* Exercise: Search the entries for the word "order". Copy every line that holds it.

....

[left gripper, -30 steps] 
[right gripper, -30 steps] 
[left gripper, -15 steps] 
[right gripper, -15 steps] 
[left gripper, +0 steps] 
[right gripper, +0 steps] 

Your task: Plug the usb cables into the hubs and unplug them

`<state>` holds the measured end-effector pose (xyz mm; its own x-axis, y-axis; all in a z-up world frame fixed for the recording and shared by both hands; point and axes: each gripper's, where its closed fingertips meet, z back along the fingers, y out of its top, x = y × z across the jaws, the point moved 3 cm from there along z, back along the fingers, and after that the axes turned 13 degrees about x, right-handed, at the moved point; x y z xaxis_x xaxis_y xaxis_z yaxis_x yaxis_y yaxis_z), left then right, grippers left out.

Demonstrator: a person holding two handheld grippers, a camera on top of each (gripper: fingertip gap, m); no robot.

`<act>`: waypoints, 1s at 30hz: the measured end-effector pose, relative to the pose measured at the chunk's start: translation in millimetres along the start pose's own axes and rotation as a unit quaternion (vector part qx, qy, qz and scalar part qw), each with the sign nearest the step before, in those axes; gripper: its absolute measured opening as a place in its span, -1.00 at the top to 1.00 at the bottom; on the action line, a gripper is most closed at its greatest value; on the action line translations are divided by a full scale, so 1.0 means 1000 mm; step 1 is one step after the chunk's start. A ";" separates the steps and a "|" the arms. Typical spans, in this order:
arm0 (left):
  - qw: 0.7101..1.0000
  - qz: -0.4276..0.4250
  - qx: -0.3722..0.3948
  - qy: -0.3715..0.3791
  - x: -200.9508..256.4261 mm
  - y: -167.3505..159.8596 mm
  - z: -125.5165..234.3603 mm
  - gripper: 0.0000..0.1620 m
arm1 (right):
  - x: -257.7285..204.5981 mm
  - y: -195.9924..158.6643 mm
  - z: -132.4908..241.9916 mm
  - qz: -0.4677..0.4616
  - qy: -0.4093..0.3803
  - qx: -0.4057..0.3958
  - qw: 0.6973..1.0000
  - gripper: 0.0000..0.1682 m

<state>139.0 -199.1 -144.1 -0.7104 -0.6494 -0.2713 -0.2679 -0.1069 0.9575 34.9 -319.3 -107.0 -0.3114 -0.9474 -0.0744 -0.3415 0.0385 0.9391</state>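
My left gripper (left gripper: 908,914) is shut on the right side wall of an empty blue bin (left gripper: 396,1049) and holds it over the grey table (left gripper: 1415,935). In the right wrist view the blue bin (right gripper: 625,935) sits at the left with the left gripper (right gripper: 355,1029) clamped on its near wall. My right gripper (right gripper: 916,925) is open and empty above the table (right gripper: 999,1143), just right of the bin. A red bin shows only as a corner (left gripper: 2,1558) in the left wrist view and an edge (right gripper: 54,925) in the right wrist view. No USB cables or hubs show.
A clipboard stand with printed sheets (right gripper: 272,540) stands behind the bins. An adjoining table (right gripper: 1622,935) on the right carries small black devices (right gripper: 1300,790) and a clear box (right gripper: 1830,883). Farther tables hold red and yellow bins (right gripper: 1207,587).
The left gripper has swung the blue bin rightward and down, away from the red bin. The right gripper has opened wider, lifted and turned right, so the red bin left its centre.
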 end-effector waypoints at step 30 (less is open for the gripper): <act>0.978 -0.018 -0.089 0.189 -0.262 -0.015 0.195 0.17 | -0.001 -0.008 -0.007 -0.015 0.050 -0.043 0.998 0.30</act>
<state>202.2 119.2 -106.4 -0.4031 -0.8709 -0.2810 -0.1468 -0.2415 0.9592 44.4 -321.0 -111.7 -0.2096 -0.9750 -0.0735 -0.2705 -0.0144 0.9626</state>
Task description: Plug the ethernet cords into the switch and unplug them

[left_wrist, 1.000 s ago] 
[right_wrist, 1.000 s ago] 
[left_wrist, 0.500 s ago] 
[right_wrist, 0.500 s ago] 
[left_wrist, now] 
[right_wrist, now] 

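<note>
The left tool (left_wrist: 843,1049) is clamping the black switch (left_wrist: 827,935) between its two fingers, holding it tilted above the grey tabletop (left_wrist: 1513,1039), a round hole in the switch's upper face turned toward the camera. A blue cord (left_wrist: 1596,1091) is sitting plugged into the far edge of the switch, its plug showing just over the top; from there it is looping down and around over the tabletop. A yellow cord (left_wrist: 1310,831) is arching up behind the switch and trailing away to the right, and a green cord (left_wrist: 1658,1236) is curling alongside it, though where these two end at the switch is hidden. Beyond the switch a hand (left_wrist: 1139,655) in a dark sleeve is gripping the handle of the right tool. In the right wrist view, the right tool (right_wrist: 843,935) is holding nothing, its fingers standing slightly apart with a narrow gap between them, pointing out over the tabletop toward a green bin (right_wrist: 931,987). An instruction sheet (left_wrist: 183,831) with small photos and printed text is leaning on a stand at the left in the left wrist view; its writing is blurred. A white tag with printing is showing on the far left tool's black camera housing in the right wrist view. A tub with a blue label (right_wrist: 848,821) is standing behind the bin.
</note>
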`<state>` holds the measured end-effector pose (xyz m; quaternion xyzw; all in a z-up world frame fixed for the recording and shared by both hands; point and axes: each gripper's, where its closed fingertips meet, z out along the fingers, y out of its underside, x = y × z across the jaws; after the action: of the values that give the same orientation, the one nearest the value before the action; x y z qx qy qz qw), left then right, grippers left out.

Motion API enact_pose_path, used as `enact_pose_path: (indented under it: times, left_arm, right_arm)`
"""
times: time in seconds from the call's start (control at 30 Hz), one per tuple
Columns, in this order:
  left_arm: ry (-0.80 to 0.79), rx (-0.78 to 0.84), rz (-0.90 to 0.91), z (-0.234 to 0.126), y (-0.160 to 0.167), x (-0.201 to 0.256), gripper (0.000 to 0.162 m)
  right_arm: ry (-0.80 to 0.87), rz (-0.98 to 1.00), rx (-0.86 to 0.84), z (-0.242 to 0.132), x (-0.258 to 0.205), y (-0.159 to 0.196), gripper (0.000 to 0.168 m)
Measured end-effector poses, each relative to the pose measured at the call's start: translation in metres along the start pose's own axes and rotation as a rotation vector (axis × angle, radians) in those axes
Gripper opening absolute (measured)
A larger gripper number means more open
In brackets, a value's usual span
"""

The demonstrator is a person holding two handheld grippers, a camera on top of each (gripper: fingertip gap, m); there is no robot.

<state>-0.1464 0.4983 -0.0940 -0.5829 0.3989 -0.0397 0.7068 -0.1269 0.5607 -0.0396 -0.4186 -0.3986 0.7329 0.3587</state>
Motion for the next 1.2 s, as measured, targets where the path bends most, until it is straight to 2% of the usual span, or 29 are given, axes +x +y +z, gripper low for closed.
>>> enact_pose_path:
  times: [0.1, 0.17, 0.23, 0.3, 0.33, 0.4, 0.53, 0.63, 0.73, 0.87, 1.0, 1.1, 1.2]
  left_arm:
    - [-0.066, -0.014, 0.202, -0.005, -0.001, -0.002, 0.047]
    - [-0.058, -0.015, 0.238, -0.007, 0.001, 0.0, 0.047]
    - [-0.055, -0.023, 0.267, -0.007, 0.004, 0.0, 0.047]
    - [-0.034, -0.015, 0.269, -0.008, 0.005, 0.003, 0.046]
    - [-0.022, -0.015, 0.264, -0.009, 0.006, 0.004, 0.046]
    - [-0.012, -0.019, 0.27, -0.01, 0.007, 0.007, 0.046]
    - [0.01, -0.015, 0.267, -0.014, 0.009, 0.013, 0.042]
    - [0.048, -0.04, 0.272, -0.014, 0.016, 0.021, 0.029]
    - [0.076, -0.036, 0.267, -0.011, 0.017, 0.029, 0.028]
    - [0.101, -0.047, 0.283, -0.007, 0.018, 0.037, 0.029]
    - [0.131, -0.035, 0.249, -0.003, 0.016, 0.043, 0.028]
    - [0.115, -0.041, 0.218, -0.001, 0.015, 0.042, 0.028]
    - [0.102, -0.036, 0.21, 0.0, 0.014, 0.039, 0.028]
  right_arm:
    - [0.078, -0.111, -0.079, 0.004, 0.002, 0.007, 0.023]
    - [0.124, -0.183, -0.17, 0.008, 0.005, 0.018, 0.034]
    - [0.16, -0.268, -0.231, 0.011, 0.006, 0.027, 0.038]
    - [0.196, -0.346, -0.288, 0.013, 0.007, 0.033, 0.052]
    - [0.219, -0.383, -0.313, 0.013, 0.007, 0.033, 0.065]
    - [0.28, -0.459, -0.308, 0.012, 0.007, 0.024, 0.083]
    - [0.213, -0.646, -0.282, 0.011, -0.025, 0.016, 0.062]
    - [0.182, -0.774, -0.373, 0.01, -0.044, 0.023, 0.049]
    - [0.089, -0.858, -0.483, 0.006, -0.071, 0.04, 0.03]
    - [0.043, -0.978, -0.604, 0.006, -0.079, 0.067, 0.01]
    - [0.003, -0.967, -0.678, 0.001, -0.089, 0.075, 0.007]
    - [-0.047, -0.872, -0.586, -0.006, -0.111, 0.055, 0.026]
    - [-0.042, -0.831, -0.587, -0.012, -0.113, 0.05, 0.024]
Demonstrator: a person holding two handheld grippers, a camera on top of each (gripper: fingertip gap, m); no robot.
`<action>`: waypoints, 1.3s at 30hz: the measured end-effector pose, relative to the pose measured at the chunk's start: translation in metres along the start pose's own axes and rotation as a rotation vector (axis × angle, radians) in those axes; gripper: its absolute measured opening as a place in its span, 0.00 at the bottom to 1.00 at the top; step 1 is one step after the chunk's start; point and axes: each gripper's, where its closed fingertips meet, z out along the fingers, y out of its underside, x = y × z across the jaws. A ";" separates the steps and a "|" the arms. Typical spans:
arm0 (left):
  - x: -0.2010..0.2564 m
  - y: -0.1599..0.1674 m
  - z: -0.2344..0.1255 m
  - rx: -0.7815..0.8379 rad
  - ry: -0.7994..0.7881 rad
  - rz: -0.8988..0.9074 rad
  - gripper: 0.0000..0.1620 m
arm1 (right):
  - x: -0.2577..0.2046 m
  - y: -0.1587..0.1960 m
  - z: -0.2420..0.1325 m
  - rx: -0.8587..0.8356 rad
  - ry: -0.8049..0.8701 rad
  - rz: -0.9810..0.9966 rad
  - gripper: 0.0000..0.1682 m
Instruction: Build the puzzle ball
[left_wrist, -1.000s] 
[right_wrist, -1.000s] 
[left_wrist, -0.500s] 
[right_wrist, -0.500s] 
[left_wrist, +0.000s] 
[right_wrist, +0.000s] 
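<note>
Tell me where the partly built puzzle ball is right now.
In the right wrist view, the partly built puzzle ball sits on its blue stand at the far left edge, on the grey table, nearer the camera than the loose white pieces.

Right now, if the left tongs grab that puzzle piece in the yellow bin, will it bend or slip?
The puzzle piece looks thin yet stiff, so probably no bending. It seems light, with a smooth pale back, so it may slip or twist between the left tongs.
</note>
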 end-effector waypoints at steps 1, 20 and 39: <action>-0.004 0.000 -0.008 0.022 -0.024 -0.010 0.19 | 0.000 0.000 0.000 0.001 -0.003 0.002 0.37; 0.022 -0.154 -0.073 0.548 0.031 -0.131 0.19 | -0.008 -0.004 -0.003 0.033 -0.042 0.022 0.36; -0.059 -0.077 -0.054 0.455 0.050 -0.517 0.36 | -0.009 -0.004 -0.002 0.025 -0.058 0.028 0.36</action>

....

* Answer section:
`<act>`: waypoints, 1s at 30hz: the measured end-effector pose, relative to the pose measured at the chunk's start: translation in millimetres along the start pose's own axes and rotation as a unit quaternion (vector part qx, qy, qz and scalar part qw), each with the sign nearest the step before, in those axes; gripper: its absolute measured opening as a place in its span, -1.00 at the top to 1.00 at the bottom; on the action line, a gripper is most closed at its greatest value; on the action line translations are divided by a full scale, so 1.0 means 1000 mm; step 1 is one step after the chunk's start. A ";" separates the steps and a "|" the arms. Typical spans, in this order:
Columns, in this order:

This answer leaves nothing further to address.